Çatının kapısını açtıktan sonra gözüme bir sürü ışık çarptı. Hava kararmıştı ve bu karanlığın altında bu hoş ışıklar çok güzel duruyordu. Romantikti.

Sandalye ve masayı gördükten sonra gidip oturdum. Çok kısa bir süre sonra elinde yemeklerle gelen Jungkook gözüme yine çok yakışıklı görünüyordu. "Seni bekletmemişimdir umarım." Ona elimi hayır anlamında sallarken gülümseyebildiğim kadar çok gülümsüyordum. Onunlayken zaman hiç geçmesin istiyorum.

Yemeklerimizi bitirdikten sonra masadan kalkıp dışarıyı daha rahatça görebilmemi sağlayacak demirliklere ellerimi koydum. Gözlerimi yıldızlara çevirdim. Bu hissi seviyorum.

Arkamdan Jungkook'un sarılmasıyla birlikte yanağıma bir öpücük bıraktı. "Jungkook" dedim gözlerim hala yıldızlardayken "efendim güzelim" dedi o da bana ve içim yumuş yumuş olmuştu yine. "Biliyorsun Almanyadan ve bir süreliğine de olsa senden ayrılmak zorunda kalıcam. En azından Kore'ye gidene kadar. Orada beni ne olursa olsun bul tamam mı? Yoksa seni çok özlerim" dedim.

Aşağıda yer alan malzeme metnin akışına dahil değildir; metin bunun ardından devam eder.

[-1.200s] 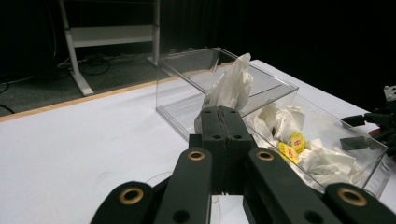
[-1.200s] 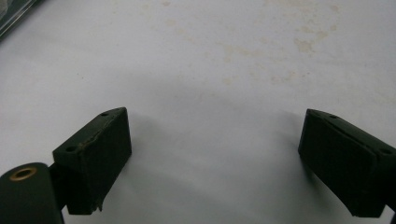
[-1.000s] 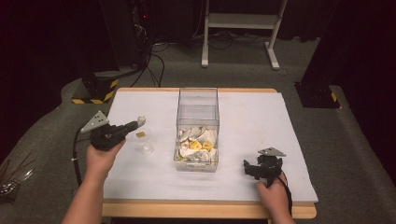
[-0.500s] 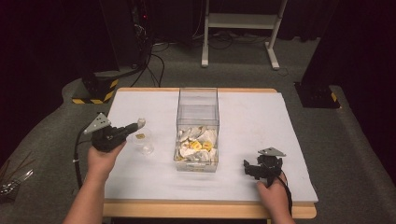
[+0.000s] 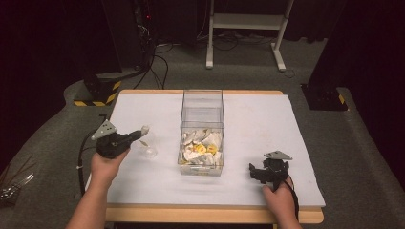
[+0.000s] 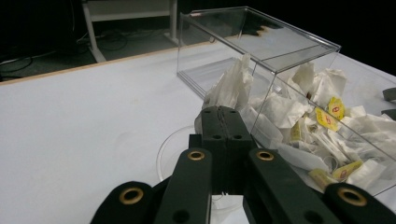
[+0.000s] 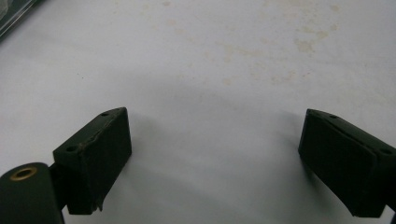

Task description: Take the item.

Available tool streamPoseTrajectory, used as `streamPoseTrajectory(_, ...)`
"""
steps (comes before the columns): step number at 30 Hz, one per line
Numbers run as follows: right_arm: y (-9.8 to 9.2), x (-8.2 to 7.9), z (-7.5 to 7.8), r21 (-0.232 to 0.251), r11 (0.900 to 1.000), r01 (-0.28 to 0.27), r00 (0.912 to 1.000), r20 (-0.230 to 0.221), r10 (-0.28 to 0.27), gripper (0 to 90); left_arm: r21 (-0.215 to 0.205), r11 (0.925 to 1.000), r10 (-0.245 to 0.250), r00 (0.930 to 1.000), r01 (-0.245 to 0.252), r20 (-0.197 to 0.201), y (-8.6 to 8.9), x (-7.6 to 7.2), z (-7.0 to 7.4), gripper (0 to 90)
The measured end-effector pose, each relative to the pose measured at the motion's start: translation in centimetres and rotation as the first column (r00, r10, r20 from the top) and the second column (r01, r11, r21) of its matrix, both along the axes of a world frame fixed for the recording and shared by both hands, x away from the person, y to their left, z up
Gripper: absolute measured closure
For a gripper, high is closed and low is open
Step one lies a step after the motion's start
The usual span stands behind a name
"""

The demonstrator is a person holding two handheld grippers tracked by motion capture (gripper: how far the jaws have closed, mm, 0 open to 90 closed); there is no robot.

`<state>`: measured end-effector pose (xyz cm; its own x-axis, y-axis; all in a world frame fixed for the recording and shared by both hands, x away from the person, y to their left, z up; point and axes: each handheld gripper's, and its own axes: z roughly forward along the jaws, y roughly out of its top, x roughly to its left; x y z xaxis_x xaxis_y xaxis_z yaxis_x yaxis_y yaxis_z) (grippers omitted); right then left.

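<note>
My left gripper (image 5: 137, 134) hovers over the left part of the white table (image 5: 267, 119), shut on a white paper tea bag (image 5: 144, 129). In the left gripper view the jaws (image 6: 225, 110) are pressed together and the crumpled bag (image 6: 232, 86) sticks up past their tips. Just below lies a small clear round dish (image 5: 149, 151), also seen under the jaws as a clear dish (image 6: 169, 147). A clear plastic box (image 5: 202, 125) in the table's middle holds several white and yellow tea bags (image 5: 200, 150). My right gripper (image 5: 254, 171) rests open on the table at the near right, with bare table between its jaws (image 7: 215, 119).
The clear box (image 6: 280, 44) stands close to the right of my left gripper, its open top facing up. Faint stains mark the table surface (image 7: 261, 56) ahead of my right gripper. Beyond the table are black-and-yellow floor blocks (image 5: 98, 93) and a white stand (image 5: 243, 28).
My left gripper, with the tea bag in it, has drifted slightly down the picture toward the clear dish. The right gripper has stayed still.
</note>
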<state>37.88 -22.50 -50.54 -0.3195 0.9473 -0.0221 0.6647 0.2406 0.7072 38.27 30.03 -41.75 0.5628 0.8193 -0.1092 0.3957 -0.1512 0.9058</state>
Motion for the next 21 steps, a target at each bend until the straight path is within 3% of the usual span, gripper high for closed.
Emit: streamPoseTrajectory(21, 0.0, 0.0, 0.0, 0.000, 1.000, 0.000, 1.0000, 0.000, 0.000, 9.3, 0.035, 0.9991, 0.023, 0.9981, -0.021, -0.056, 0.2, 0.2, -1.7, 90.0)
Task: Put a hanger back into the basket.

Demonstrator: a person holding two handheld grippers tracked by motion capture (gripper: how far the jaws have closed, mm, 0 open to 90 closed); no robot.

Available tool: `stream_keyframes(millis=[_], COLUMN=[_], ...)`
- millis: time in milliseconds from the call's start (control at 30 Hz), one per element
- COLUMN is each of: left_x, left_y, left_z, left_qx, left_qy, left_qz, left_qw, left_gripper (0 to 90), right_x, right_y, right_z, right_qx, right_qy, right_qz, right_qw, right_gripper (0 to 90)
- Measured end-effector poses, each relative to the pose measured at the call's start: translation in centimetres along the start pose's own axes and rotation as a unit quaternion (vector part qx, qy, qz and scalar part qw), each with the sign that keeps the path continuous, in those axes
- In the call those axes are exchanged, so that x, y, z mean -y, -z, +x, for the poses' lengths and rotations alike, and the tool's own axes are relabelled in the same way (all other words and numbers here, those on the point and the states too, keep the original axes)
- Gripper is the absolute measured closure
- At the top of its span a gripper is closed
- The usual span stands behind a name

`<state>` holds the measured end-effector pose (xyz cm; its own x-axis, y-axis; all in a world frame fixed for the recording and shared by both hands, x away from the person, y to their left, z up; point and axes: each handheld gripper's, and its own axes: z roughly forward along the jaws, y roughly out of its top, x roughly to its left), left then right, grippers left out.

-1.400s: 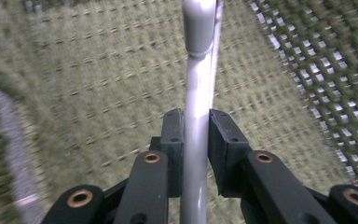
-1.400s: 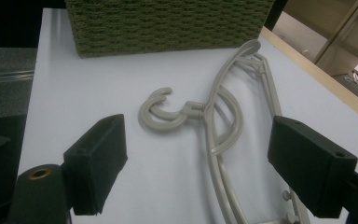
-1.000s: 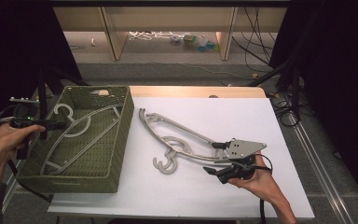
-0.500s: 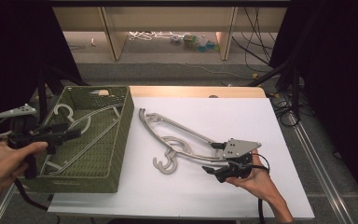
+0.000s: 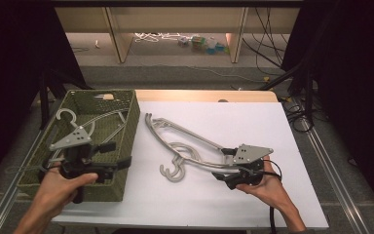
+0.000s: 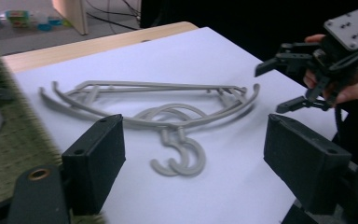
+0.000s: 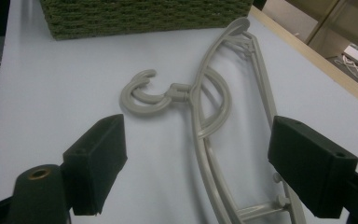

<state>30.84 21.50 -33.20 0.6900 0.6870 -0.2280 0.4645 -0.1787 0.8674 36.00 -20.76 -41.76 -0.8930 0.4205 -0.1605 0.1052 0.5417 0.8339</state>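
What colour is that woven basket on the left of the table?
The basket is olive green, with a woven texture; the high view shows it best.

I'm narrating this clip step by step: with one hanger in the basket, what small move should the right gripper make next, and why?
Probably ease the right gripper forward and close on the near end of the stacked hangers. Its jaws stand open and empty with that end between them, while the left gripper, open too, hangs over the green basket.
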Motion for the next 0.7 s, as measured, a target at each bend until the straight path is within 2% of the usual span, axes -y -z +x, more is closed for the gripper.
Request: stream_keyframes(millis=[67,133,267,367,433,500,600,700], left_x=[0.3,0.6,1.3,1.9,2.5,3.0,3.8,4.0], left_y=[-0.9,-1.7,-3.1,-4.7,-5.9,-6.9,-8.4,-9.0], left_z=[-0.6,-1.1,-1.8,-2.4,-2.7,-2.9,-3.0,-3.1], left_qx=[0.014,0.015,0.019,0.024,0.025,0.028,0.033,0.036], left_qy=[-0.005,-0.01,-0.005,-0.014,-0.019,-0.021,-0.014,-0.015], left_qz=[0.001,0.003,-0.004,0.009,0.009,0.023,0.026,0.028], left_qw=[0.9999,0.9998,0.9998,0.9996,0.9995,0.9991,0.999,0.9988], left_gripper=[19.9,19.8,19.9,19.9,19.9,19.8,19.6,19.5], right_x=[0.1,0.3,0.5,0.7,0.8,0.9,0.9,0.9], right_y=[-0.1,-0.2,-0.3,-0.3,-0.3,-0.3,-0.4,-0.4], right_z=[-0.1,-0.1,-0.3,-0.4,-0.5,-0.5,-0.5,-0.5], right_qx=[0.001,0.004,0.006,0.006,0.006,0.008,0.007,0.008], right_qy=[-0.001,-0.004,-0.008,-0.011,-0.01,-0.011,-0.01,-0.009], right_qz=[0.001,0.0,0.0,0.001,0.002,0.002,0.003,0.005], right_qw=[1.0,1.0,1.0,0.9999,0.9999,0.9999,0.9999,0.9999], right_gripper=[20.1,19.8,19.7,19.7,19.7,19.7,19.8,19.8])
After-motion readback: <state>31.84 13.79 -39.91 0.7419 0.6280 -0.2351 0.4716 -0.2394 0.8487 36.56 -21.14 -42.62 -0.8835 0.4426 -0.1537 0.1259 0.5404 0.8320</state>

O da bana yıldızları gösterdi. "Eğer birbirimizi özlüyorsak gökyüzüne bakalım. Ne kadar çok aramızda mesafe olsa da baktığımız göküyüzü hep aynı olacak Song Yun " dedi. Ona doğru döndüm ve asla bırakmak istemezcesine sarıldım ve sonra dudağına bir öpücük kondurdum. "Seni seviyorum Sung Yun" dedi. Gülümserken gözlerinin içine baktım "Bende seni-"

Telefonum çalıyor...

Arayan BABAM

Ah~ arıyacak başka zaman bulamadın mı cidden? Bir de babam beni arar mıydı? Bunu sormak gerek. "Babam arıyor" dedim üzgün bir şekilde ona dönerek. "Hemen dönücem" yanından hızlı bir şekilde ayrılıp telefonu açtım. "Efendim."

Bu..bu..bu..Hayır!

"Ne!!! Hemen geliyorum" Hızla merdivenlerden indikten sonra hızla odama girdim. Sırt çantamın içine eşyalarımı bir hışımla doldururken ağlamamak için kendimi zor tutuyordum. Şimdi güçlü durmalısın Melody. Derin nefes al. Huhh~

Kapıdan çıkacakken geri dönüp masaya baktım. Kağıt ve kalem vardı. Hızlıca kağıda bir şeyler yazdıktan sonra onu da alıp aşağı indim. Salonda kimse yoktu. Bu güzel çünkü kimseyi telaşlandırmak istemiyorum. Veda bile edemeyeceğim evet ama o beni bulucak.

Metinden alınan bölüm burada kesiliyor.